What the hell is a variance matrix?

August 25, 2010

(This article was first published on Portfolio Probe » R language, and kindly contributed to R-bloggers)

When I first came to finance, I kept hearing about “risk models”. I wondered, “What the hell is a risk model?” Of course, I didn’t say this out loud — that would have given the game away.  My wife has strict instructions that she is to be the only one to know that I’m an idiot.

Finally enlightenment came: “Oh, you mean a variance matrix.”

So let’s look at what a variance matrix (also called a covariance matrix or a variance-covariance matrix) is, or a risk model if you prefer.

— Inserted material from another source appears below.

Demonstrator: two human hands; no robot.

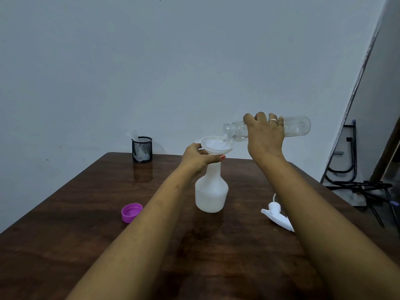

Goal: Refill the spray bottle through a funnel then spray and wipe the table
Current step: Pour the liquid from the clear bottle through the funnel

The big idea is that we want something that shows the relationship between each pair of returns. Note “returns” and not “prices”.  You can do the calculations with prices instead of returns, but you end up with useless garbage.

The variance matrix is square with a row and a column — in our case — for each asset.  In practice the number of assets can range from a few to a few thousand.

The diagonal elements of the matrix are the variances of the assets.  If the variance matrix is annualized, then these diagonal elements are the squared volatilities.  It would be nicer if we just had volatilities instead of their squares.  Contrary to popular belief statisticians are not in general sadists — or masochists.  The volatilities are squared because, unpleasant as it is, that is actually the easiest path.

The off-diagonal elements are covariances.  Again, if we have the scaling on an annual basis, then a covariance is the volatility of the first asset times the volatility of the second asset times the correlation of the two assets.  The matrix is symmetric, and hence redundant — the covariance of the first asset with the second asset is the same as the covariance of the second asset with the first asset.

Correlations go from -1 to 1. Here is some R code that will show you what a sample of random normals looks like that have a particular correlation:

> require(MASS)
> mycor <- 0.5
> plot(mvrnorm(100, c(0,0), matrix(c(1,mycor,mycor,1), 2), empirical=TRUE))

Figure 1: 100 random normals with sample correlation = 0.5
100 random normals with sample correlation = 0.5Figure 1 shows an example of the plot command in action.  (The figure cheats slightly by setting xlab and ylab to the empty string.)  You can recall the plot command and re-execute it several times to get a sense of how variable the same sample correlation can look.  You can then change the correlation or the sample size.

Now that we know what a variance matrix is, how do we go about getting one?  We have to estimate it. In the abstract statistical setting we estimate a variance matrix using a matrix of data.  The rows are observations, the columns are variables.  The result is a variance matrix that is number of variables by number of variables.  The assumption is that each observation is independent from the others, and they all have the same distribution.  In particular they all come from the same variance matrix.

We’ll start with a matrix of returns: times (trading days, for instance) in the rows, assets in the columns.  But here is where we and textbook statistics part ways.

The means of returns at different times are (presumably) not the same, like statisticians demand.  But they are close enough that this issue is not worth worrying about.

In market data there is the phenomenon of volatility clustering.  Volatility jumps up during crises and then gradually dies back down again.  The dying down is decidedly non-smooth.

Figure 2: Approximate S&P 500 volatility for 2000 days up to 2010-Aug-23
Figure 2 provides a feel for volatility clustering.  The estimate of volatility was done with a rather crude model, but if we magically had a picture of the true volatility, the overall features would be very similar.

Correlations are dynamic as well.  In general they also increase during crises.

For these reasons using as long of a history as possible to estimate the variance matrix is not a good plan.  We only want to use current data.  What does “current” mean?  Excellent question.

The classical statistics set-up demands that we have more observations than variables (more time periods than assets in our case).  It isn’t that we can’t do the calculation if there are fewer times than assets, it’s that we might not like what we get.  The technical terms for what we get is a singular matrix — one that is not positive-definite.  The practical effect is that the variance matrix says that there exist portfolios with zero volatility. That’s a place not to go — there be dragons.

There are several ways to get around this problem.  We’ll save that discussion for another post or two.

One more caution that you’ll find in the statistics literature is that correlation is only about linear relationships.  There is the possibility of zero correlation, but a strong relationship.  Perhaps there are other opinions, but I don’t think we need to worry about this. Relationships are continuously in flux so we can only ever get an approximation anyway.  A linear approximation is about all we can hope for.

Let”s review:

  • The true variance matrix is constantly changing.
  • In many cases we will have fewer time periods than assets.

The first point suggests that what we want (most often) is a prediction for some future time period rather than an estimation of the past.  The second suggests that that prediction is going to be noisy.  Very noisy to a statistician’s eye.

Using a financial perspective, the prediction error of the variance matrix is rather modest though.  Predicting returns is close to impossible, so relatively speaking the variance matrix is predicted with brilliant accuracy.